1d: Probability calculations

10 points

To finish up, you're going to perform inference on the network to calculate the following probabilities:

the marginal probability that the alarm sounds
the marginal probability that the gauge shows "hot"
the probability that the temperature is actually hot, given that the alarm sounds and the alarm and gauge are both working

You'll fill out the "get_prob" functions to calculate the probabilities.

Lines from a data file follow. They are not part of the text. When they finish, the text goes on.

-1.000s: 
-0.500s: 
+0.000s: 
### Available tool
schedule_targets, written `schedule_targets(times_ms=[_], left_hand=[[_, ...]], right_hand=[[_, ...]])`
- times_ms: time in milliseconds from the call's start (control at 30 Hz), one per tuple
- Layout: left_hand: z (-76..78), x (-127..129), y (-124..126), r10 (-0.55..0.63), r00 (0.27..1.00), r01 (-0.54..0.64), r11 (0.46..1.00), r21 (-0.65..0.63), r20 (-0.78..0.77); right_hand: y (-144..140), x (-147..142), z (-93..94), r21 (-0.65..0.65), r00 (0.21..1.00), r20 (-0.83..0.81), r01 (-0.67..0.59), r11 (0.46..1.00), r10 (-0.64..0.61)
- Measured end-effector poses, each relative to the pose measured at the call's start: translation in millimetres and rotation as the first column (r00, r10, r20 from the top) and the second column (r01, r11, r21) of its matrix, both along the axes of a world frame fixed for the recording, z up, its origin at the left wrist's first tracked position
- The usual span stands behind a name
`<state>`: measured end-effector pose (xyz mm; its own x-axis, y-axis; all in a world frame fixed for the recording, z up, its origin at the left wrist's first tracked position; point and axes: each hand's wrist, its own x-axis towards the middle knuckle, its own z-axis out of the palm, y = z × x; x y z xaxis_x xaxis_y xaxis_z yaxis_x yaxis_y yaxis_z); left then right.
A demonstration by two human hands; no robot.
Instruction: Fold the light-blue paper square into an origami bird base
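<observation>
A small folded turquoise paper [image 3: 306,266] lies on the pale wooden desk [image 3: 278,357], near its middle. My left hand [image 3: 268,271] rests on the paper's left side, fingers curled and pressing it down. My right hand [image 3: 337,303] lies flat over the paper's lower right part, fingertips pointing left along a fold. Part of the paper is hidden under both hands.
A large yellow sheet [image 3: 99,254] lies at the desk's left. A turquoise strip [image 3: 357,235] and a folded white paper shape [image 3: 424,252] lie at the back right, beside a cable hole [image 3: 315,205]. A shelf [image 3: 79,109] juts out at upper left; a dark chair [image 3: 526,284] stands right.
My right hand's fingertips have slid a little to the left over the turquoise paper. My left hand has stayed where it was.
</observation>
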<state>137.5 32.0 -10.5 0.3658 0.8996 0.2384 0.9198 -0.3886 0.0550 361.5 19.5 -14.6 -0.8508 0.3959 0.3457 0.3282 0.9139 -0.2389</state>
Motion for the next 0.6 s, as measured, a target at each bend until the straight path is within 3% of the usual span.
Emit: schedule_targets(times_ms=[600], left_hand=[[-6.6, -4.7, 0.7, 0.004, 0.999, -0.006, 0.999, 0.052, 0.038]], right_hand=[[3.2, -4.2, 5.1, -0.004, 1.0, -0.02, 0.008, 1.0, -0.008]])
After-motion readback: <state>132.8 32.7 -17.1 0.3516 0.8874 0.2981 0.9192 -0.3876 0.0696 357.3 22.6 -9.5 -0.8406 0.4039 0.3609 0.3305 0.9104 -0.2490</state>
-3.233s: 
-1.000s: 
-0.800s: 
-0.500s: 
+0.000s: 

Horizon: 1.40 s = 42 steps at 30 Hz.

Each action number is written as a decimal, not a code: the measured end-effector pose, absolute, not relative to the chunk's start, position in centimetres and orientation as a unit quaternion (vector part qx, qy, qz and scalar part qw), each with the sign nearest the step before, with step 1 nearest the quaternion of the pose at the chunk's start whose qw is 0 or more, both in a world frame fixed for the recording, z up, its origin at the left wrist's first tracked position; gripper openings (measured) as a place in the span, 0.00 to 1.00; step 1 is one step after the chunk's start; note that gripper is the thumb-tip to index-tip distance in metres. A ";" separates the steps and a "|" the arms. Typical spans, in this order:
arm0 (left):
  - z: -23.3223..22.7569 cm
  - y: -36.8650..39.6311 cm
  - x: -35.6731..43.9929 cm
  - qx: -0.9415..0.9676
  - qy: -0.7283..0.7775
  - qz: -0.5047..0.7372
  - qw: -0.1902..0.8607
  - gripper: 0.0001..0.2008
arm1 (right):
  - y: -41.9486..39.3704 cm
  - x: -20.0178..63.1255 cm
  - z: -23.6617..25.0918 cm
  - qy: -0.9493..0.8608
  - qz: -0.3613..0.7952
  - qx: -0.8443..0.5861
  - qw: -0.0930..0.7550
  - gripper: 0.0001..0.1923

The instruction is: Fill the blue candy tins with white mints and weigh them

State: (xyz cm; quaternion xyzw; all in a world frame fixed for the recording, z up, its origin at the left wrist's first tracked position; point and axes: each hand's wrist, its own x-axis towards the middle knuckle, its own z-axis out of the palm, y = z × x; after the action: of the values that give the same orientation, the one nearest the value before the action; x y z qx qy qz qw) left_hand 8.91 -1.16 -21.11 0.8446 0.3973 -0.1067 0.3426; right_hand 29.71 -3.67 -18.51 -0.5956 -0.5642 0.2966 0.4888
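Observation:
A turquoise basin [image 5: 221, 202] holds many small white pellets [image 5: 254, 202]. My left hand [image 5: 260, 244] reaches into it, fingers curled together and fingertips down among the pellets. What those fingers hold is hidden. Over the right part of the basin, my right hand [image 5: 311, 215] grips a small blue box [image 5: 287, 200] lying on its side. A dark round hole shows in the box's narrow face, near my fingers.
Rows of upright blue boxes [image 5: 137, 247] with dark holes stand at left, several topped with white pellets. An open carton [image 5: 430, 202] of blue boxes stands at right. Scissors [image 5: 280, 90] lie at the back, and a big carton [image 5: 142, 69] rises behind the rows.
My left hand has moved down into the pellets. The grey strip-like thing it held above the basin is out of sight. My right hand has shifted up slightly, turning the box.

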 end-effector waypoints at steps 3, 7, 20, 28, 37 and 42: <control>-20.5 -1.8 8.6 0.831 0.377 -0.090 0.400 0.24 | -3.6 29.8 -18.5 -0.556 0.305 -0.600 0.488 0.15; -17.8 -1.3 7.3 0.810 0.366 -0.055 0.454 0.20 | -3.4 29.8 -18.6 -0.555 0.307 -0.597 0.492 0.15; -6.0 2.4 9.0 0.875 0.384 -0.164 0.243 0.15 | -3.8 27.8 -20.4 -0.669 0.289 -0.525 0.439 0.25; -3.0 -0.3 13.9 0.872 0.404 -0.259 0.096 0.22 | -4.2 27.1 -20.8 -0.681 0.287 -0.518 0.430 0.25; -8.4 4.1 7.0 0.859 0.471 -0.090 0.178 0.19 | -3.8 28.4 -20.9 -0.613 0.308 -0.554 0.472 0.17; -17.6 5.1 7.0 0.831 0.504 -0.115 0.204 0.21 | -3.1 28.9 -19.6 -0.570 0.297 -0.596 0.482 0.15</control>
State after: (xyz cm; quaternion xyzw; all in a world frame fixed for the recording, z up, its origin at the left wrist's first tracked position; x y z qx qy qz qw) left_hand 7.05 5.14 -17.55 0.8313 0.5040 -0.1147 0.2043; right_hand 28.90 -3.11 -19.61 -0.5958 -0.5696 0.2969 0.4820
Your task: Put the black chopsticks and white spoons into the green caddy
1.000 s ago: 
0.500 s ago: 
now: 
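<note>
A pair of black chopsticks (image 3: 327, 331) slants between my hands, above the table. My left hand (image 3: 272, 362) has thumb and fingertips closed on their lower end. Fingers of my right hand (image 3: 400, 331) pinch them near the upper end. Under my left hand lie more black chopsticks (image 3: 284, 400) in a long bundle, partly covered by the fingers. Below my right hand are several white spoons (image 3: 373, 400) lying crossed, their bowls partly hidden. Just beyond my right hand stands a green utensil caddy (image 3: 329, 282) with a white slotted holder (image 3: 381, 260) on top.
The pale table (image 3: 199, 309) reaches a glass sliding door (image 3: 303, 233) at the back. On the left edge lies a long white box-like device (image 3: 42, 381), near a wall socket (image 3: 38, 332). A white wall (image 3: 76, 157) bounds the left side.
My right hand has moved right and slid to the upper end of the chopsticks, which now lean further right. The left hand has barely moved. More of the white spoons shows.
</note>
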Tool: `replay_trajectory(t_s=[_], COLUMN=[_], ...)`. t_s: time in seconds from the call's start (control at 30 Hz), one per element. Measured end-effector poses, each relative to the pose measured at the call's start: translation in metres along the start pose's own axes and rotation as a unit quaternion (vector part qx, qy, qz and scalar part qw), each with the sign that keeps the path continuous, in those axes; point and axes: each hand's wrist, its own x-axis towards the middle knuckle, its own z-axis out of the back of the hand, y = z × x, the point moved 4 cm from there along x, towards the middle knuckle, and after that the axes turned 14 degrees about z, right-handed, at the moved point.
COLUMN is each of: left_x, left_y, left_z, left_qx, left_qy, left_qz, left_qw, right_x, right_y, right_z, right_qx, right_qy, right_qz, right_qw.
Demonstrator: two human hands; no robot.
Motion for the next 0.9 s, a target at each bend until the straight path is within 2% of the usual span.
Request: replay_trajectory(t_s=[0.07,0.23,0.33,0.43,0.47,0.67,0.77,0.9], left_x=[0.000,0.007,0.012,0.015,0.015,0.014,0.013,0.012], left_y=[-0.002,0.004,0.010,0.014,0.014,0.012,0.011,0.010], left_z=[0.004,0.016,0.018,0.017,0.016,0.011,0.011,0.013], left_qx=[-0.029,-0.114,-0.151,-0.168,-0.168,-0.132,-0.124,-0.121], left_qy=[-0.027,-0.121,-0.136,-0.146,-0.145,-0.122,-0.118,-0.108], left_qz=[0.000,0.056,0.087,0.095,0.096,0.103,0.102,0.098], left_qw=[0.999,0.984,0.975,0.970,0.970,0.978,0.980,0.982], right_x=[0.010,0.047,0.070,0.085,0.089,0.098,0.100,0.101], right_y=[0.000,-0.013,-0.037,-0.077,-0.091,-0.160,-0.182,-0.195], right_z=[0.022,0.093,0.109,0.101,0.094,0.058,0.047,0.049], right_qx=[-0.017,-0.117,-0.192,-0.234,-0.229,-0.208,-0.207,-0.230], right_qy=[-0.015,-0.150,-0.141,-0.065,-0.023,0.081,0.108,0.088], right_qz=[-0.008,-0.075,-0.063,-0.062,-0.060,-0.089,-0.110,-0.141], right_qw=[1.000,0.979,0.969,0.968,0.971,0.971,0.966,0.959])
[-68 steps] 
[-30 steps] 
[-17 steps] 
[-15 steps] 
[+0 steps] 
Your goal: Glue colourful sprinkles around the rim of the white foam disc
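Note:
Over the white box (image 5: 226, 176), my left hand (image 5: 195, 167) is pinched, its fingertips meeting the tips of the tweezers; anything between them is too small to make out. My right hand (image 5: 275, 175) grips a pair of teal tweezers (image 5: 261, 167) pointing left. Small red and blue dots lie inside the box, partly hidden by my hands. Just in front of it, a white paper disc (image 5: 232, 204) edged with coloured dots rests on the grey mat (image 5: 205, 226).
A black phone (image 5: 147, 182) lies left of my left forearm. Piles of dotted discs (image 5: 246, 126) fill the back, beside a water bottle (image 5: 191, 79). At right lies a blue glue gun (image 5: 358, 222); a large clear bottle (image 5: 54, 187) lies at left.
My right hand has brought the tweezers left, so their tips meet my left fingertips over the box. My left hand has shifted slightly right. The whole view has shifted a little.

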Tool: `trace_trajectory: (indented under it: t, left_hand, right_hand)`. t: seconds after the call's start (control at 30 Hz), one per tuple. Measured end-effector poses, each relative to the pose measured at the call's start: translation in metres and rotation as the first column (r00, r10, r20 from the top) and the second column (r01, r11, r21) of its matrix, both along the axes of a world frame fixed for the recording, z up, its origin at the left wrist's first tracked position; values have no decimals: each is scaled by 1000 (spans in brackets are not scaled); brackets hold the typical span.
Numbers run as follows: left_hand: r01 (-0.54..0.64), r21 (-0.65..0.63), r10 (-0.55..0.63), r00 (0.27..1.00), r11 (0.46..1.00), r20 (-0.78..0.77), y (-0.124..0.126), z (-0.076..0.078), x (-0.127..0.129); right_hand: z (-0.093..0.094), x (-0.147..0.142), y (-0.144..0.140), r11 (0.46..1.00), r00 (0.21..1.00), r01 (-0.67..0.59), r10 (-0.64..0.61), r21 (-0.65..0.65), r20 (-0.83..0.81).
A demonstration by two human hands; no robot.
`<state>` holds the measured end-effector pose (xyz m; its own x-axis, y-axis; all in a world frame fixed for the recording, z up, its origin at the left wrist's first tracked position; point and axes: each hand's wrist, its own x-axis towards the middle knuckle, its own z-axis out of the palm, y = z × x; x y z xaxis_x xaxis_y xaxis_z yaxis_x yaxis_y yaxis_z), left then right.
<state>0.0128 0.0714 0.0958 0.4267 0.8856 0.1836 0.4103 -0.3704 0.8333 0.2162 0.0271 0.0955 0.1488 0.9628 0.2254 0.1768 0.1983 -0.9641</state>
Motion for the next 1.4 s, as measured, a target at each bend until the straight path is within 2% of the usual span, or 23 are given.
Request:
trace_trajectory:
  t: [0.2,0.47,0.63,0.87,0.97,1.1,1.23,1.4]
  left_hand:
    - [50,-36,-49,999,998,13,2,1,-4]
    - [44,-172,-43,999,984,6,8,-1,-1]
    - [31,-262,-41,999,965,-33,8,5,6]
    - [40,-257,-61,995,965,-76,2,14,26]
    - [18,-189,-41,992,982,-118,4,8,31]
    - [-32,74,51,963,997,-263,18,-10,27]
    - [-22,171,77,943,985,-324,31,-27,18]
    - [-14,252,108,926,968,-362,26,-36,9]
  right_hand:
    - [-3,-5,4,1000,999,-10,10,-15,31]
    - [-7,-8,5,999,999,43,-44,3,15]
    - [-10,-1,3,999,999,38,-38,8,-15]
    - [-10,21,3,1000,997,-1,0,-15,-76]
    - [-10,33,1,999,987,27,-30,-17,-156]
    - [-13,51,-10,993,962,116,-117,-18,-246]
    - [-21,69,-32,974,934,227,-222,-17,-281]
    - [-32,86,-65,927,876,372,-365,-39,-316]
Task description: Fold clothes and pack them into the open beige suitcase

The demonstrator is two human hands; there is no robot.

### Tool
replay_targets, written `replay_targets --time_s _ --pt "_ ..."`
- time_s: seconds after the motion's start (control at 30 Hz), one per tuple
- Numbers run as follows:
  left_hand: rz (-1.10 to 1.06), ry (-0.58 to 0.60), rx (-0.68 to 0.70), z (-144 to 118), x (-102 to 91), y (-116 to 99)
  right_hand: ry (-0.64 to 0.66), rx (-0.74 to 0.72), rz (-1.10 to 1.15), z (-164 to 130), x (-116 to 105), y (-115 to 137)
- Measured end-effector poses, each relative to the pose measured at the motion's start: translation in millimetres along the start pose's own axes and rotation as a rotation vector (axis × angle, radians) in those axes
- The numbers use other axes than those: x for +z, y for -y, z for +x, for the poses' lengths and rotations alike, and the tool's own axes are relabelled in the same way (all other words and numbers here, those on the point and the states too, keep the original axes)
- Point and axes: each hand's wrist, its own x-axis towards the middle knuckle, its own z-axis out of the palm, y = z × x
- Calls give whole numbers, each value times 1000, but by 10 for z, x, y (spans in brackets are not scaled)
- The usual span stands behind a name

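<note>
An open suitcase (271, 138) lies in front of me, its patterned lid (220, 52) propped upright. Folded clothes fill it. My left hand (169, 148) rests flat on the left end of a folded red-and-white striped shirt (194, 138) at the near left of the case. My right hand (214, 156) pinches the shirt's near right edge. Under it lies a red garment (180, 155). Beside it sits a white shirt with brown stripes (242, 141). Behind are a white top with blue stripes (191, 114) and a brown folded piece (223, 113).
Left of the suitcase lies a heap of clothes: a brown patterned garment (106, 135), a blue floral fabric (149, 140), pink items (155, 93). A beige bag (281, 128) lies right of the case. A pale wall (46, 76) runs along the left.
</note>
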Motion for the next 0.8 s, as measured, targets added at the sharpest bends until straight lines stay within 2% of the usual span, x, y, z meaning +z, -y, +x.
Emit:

Here's an example of how to do inference for the marginal probability of the "faulty alarm" node being True (assuming "bayes_net" is your network):

F_A_node = bayes_net.get_node_by_name('faulty alarm')
engine = JunctionTreeEngine(bayes_net)
Q = engine.marginal(F_A_node)[0]
index = Q.generate_index([True],range(Q.nDims))
prob = Q[index]

To compute the conditional probability, set the evidence variables before computing the marginal as seen below (here we're computing $P(A = false | F_A = true, T = False)$):

engine.evidence[F_A_node] = True
engine.evidence[T_node] = False
Q = engine.marginal(A_node)[0]
index = Q.generate_index([False],range(Q.nDims))
prob = Q[index]

If you need to sanity-check to make sure you're doing inference correctly, you can run inference on one of the probabilities that we gave you in 1c. For instance, running inference on $P(T=true)$ should return 0.19999994 (i.e. almost 20%). You can also calculate the answers by hand to double-check.



In [263]:

    
def get_alarm_prob(bayes_net, alarm_rings):
    """Calculate the marginal 
    probability of the alarm 
    ringing (T/F) in the 
    power plant system."""
    A_node = bayes_net.get_node_by_name('alarm')
    engine = JunctionTreeEngine(bayes_net)
    Q = engine.marginal(A_node)[0]
    index = Q.generate_index([alarm_rings],range(Q.nDims))
    alarm_prob = Q[index]
    
    return alarm_prob



In [264]:

    
def get_gauge_prob(bayes_net, gauge_hot):
    """Calculate the marginal
    probability of the gauge 
    showing hot (T/F) in the 
    power plant system."""
    G_node = bayes_net.get_node_by_name('gauge')
    engine = JunctionTreeEngine(bayes_net)
    Q = engine.marginal(G_node)[0]
    index = Q.generate_index([gauge_hot],range(Q.nDims))
    gauge_prob = Q[index]
    
    return gauge_prob



In [265]:

    
from Inference import JunctionTreeEngine
def get_temperature_prob(bayes_net,temp_hot):
    """Calculate theprobability of the 
    temperature being hot (T/F) in the
    power plant system, given that the
    alarm sounds and neither the gauge
    nor alarm is faulty."""
    T_node = bayes_net.get_node_by_name('temperature')
    A_node = bayes_net.get_node_by_name('alarm')
    F_A_node = bayes_net.get_node_by_name('faulty alarm')
    F_G_node = bayes_net.get_node_by_name('faulty gauge')
    engine = JunctionTreeEngine(bayes_net)
    engine.evidence[A_node] = True
    engine.evidence[F_A_node] = False
    engine.evidence[F_G_node] = False
    Q = engine.marginal(T_node)[0]
    index = Q.generate_index([temp_hot],range(Q.nDims))
    temp_prob = Q[index]
    
    return temp_prob



In [266]:

    
print get_alarm_prob(power_plant,True)
print get_gauge_prob(power_plant,True)
print get_temperature_prob(power_plant,True)

Part 2: Sampling

60 points total

For the main exercise, consider the following scenario.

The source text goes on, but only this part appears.